Wrist Flexor Stretch
Wrist Flexor Stretch
A palm-down lean-back stretch on a surface to improve wrist/forearm mobility with full control over intensity.
Muscles Targeted
Forearm flexors, wrist soft tissue, and mobility through wrist extension.
Key Benefits
- Improves wrist extension range and forearm mobility
- Intensity is easy to control by leaning back
- Great for typing, gripping, lifting volume, and stiffness
- Simple anywhere setup with any sturdy surface
Equipment Needed
A sturdy surface (table, bench, box, etc.).
How to Perform Wrist Flexor Stretch
- Place your palm flat on a surface with fingers pointing back toward you.
- Keep the elbow straight (or slightly bent if needed initially).
- Lean your body back until you feel a comfortable stretch.

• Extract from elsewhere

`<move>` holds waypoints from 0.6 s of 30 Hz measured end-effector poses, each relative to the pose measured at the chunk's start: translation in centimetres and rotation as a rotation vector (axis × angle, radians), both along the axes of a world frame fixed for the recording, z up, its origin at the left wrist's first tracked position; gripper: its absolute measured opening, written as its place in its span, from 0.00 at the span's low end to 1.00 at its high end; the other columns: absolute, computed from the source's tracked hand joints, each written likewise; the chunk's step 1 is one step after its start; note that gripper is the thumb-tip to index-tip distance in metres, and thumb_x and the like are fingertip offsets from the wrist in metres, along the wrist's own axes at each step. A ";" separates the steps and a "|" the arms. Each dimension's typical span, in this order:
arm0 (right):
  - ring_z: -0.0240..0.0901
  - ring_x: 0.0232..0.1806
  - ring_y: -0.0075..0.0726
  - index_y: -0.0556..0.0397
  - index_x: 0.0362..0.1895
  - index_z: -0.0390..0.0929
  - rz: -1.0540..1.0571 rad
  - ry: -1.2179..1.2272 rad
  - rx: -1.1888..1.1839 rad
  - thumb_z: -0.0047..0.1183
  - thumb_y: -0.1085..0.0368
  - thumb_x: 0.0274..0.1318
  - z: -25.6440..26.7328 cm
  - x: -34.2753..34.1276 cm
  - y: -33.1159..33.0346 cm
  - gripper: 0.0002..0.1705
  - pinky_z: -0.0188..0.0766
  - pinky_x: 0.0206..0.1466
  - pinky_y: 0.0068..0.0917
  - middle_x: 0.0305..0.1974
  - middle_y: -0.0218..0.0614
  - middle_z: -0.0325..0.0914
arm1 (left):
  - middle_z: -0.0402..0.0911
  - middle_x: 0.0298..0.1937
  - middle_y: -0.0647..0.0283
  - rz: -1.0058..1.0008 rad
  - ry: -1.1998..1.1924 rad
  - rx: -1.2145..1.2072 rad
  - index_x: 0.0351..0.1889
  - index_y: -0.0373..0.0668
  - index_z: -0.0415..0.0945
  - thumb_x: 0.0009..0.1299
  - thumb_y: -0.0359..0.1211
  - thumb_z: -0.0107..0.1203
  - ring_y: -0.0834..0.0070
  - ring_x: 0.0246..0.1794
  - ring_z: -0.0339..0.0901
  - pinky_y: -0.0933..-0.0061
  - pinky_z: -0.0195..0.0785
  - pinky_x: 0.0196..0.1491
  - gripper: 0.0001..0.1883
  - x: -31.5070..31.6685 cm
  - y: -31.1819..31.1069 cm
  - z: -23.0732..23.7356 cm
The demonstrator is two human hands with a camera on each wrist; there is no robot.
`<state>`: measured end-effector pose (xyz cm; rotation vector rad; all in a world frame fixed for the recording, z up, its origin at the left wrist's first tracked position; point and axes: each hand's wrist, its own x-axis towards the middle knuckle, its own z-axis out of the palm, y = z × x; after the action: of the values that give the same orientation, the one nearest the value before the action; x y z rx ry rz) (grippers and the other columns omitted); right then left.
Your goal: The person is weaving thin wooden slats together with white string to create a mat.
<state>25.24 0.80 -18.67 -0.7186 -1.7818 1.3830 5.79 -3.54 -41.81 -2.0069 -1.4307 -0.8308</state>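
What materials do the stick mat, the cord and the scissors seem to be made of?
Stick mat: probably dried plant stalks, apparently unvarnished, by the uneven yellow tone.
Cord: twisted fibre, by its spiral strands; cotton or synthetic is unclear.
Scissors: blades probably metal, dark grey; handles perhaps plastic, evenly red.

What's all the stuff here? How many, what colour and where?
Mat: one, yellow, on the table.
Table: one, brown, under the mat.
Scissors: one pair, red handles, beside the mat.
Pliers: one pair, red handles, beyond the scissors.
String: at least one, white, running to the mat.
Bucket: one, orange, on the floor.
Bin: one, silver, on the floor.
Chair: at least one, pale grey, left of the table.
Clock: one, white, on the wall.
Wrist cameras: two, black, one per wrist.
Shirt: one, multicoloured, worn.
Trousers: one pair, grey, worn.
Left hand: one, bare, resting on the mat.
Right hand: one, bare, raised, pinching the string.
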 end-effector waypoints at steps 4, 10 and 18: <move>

- Hold steady or gently rock in and out of the stretch.
- Repeat on the other side.
Programming Options
- 2–4 holds of 20–45 seconds
- Or 30–60 seconds of gentle rocking
- Use 1–3x/day for mobility breaks
Why This Variation Works
The surface-supported setup lets you adjust intensity precisely, which typically makes it more tolerable than aggressive “prayer” style stretches.
When to Use It
Daily mobility work, desk breaks, warm-ups before lifting/gripping, or anytime your wrists/forearms feel tight.
Related Wrist Exercises
Explore the Wrist Exercises category for tendon loading and wrist rotation strength.
Frequently Asked Questions
Should I stretch into pain?
No—keep it tolerable. Back off slightly and use longer, gentler holds.
What if my palm can’t stay flat?
Reduce the lean-back range and build tolerance gradually over time.
Can I do this before lifting?
Yes—short holds or gentle rocking often works well as a warm-up.